I met auld Nellie Granite today Gerry. Bragging about the big, secondhand piano her Willie bought her.
"Yes" said Nellie "Wan day after-brunch, my Willie looked around and said. "Nellie, we just MUST have a piano" "Three men brought the piano in a big lorry" said Nellie. "But no matter how hard they tried, they couldn't get the piano up the stares".
"Some hanlin'" I said
"Oh it was!" said Nellie. "Then my Willie came in from work. My Willie took in the seen with wan glance and said too the boy with the ginger hare.
"Left hand down a bit"
"And then" said Nellie "As if by magic, the piano went up the stares, like a rat up a sewer pipe".
"It just goes to show" I said
"Just goes to show what?" said Nellie
"It just goes too show" I guldered. "That's where there's a Willie, there's a way".
"You're just jealous Rosie" yelled Nellie. "You don't have a piano and if you did, you wood probably put the po in it.
"Get out!" I yelled. "Get out! Or bye the Lord Harry I wool put a dunt in the arse of your nickers with the toe of my hobnailed boot".
"Auld piss the bed" yelled Nellie, as she threw her big lump of a leg on her bicycle.
"Auld Nellie NO drawers" I roared.
"Auld Rosie poo-poo" yelled Nellie
"Auld Nellie the hey shed strumpet" I roared.
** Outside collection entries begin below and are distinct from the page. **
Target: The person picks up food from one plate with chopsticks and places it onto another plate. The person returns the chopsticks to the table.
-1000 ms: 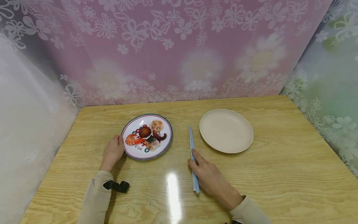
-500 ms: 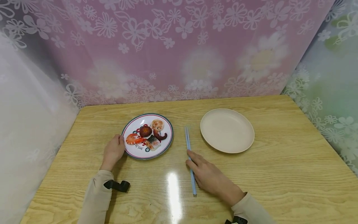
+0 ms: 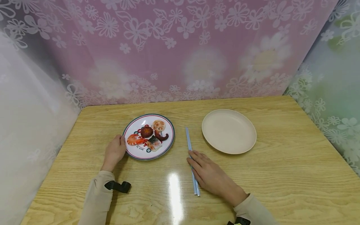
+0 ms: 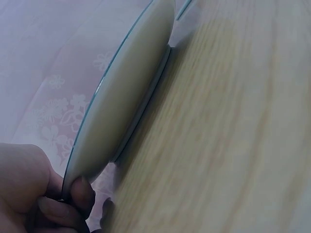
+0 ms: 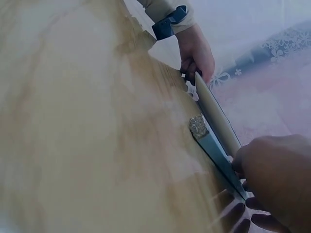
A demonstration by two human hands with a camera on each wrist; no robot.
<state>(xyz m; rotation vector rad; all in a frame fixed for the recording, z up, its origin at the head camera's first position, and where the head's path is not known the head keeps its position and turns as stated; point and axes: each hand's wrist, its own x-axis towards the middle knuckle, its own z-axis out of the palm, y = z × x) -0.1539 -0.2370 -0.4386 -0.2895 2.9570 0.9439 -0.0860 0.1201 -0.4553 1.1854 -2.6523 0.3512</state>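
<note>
My left hand point(image 3: 114, 151) pinches the left rim of a white plate point(image 3: 135, 122) with a blue and red border. On that plate are a shrimp point(image 3: 134, 139), a brown mushroom point(image 3: 146, 132), a lotus root slice point(image 3: 158, 125), a dark curled tentacle point(image 3: 163, 137) and a piece of fish point(image 3: 154, 143). In the left wrist view, my thumb and fingers clasp the plate's edge point(image 4: 121, 87). My right hand point(image 3: 211, 173) lies over a pair of blue chopsticks point(image 3: 188, 137), thumb and fingers about their middle. Close to the table, the chopsticks point(image 5: 214, 150) point away from me; the hand hides their middle.
A beige plate point(image 3: 229, 131) stands to the right of the chopsticks on the wooden table point(image 3: 281, 175). Floral curtains point(image 3: 180, 62) hang behind the table and at both sides. Black wrist straps point(image 3: 118, 186) circle both sleeves.
The chopsticks' far tips have shifted left, and the two sticks now lie slightly apart at their near ends. My right fingers have spread further over them. The left hand stays at the plate's rim.
</note>
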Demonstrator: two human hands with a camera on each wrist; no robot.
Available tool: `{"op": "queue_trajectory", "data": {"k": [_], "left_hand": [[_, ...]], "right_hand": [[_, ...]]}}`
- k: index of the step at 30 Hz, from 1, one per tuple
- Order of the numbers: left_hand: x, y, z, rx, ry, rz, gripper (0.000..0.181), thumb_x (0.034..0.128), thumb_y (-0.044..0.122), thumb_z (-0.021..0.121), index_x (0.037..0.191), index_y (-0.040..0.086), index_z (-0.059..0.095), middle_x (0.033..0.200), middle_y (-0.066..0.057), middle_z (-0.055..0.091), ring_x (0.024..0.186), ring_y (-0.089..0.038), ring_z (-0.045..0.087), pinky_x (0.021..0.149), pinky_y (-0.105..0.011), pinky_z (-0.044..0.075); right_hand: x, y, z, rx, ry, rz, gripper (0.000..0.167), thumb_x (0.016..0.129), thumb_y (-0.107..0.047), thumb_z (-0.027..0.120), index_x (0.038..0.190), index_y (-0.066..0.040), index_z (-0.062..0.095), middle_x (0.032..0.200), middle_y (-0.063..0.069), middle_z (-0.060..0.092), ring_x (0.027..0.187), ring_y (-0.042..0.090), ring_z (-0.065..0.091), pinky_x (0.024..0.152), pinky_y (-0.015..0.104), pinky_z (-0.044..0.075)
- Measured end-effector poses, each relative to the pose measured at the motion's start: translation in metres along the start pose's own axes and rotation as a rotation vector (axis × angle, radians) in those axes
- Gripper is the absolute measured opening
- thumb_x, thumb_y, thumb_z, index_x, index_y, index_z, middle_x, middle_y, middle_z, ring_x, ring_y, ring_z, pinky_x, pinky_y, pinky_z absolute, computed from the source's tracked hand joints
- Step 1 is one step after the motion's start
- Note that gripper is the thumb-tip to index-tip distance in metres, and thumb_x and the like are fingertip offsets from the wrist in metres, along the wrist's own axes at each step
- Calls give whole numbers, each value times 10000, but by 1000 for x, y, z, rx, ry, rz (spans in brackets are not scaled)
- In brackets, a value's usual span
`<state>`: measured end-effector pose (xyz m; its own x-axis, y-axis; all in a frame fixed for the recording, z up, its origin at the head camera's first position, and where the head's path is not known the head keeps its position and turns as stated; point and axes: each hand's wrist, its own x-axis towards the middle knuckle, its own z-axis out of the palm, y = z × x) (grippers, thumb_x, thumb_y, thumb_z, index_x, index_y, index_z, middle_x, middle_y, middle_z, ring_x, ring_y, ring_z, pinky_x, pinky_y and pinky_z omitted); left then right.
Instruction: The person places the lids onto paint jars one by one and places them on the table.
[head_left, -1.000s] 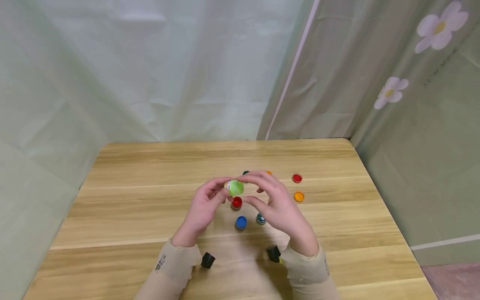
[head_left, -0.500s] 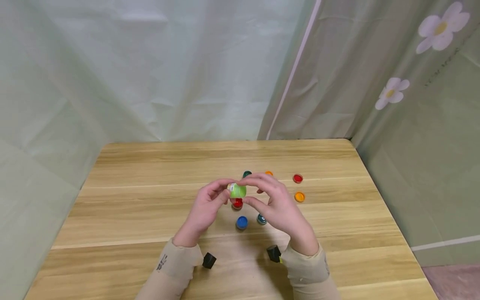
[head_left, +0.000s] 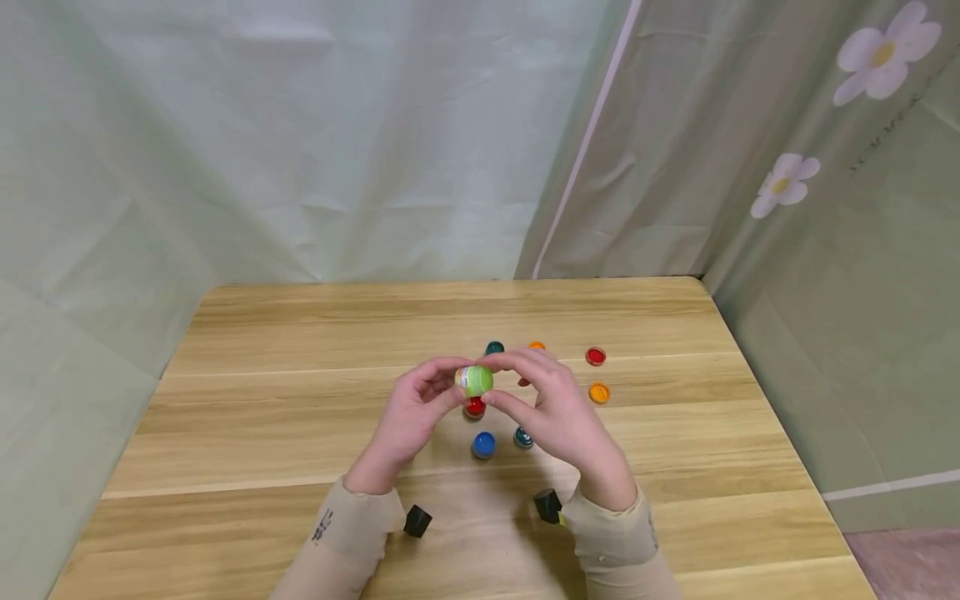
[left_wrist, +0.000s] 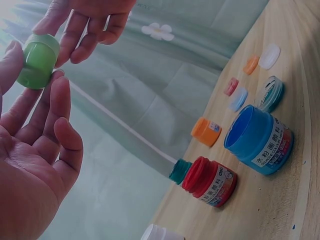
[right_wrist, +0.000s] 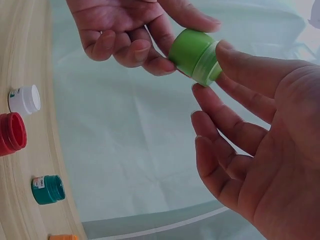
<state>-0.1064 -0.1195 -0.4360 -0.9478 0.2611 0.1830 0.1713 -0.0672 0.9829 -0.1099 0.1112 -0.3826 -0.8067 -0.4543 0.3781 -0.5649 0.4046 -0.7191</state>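
Now, green jar (head_left: 474, 381): tilted, up off the table (head_left: 300, 417)!
Left hand (head_left: 408, 408): grip pinched on its body.
Right hand (head_left: 558, 410): grip pinched about its lid (right_wrist: 209, 69).
Danger: one jerky twist could splash the open red jar (left_wrist: 212, 186).

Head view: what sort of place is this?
Probably a curtained-off tabletop work spot, though the wider room is out of view. A pale, flower-printed curtain hangs behind a wood-grain table; a blue paint jar stands on it, and a green jar is held above.
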Motion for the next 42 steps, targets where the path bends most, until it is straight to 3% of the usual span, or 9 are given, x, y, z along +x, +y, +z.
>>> {"op": "queue_trajectory", "data": {"k": [5, 13, 20, 26, 33, 37, 42], "left_hand": [[0, -1, 0, 5, 13, 0, 325, 1002, 66, 756, 1322, 55, 700, 1159, -73, 704, 979, -240, 615, 832, -298, 527], [1, -3, -1, 36, 30, 18, 338, 938, 46, 826, 1257, 93, 723, 1091, -76, 682, 928, -244, 604, 787, -284, 515], [2, -7, -1, 23, 9, 51, 327, 914, 15, 843, 1217, 53, 726, 1047, -54, 691, 893, -213, 609, 793, -289, 510], [2, -6, -1, 21, -8, 64, 301, 938, 22, 820, 1223, 41, 727, 1041, -53, 698, 907, -209, 621, 788, -287, 516], [2, -4, 1, 12, -8, 55, 323, 926, 50, 841, 1229, 50, 729, 1048, -65, 708, 906, -216, 626, 773, -287, 520], [1, -4, 1, 12, 7, 61, 312, 941, 60, 830, 1235, 37, 729, 1030, -58, 690, 893, -209, 605, 780, -286, 514], [1, -6, -1, 24, 29, 62, 327, 944, 47, 822, 1256, 29, 725, 1019, -49, 683, 898, -208, 605, 768, -286, 512]], "right_hand": [[0, -1, 1, -43, -4, 9, 352, 979, -254, 811, 1316, -185, 735, 1256, -98, 724, 1132, 132, 632, 898, 442, 554], [-1, -4, 6, -176, -42, 98, 313, 1034, -339, 726, 1277, -142, 700, 1160, -40, 698, 1103, 162, 633, 917, 393, 559], [-1, -7, 12, -257, -51, 164, 304, 1096, -409, 620, 1189, -127, 686, 1039, -40, 677, 918, 155, 618, 787, 357, 548], [-1, -6, 14, -278, -49, 168, 272, 1120, -399, 577, 1144, -145, 670, 922, -79, 629, 798, 135, 560, 703, 336, 505], [0, -6, 14, -278, -45, 174, 295, 1123, -421, 561, 1152, -153, 683, 940, -85, 654, 817, 131, 583, 726, 343, 517], [0, -7, 12, -226, -30, 167, 357, 1118, -456, 556, 1261, -162, 698, 1062, -69, 702, 926, 131, 638, 787, 363, 552], [-2, -6, 6, -176, -15, 67, 419, 1069, -418, 668, 1431, -207, 653, 1261, -68, 689, 1112, 159, 647, 856, 383, 566]]}}
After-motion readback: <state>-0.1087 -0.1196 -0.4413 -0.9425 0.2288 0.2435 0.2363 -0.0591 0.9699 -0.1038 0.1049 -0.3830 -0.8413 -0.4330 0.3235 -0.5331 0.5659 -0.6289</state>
And so it went on as the sun set in the West and tired birds with the wings fair hanging from them, flew home to roast. As the son's rays spread out like the hand of God over the bog. I put my hand too my ear and heard far, far oft in the stilly distance.
"Auld Rosie the boozie floozie"
I gently shut the door. Picked up Proust and soon my branes electrodes were sending out spark, after spark of Hi super octane, turbo charged, inhuman intelligence.
Ah, the brane, the brane. Thank God I have wan. God help the poor craters who wool go too sleep tonite without a--brane.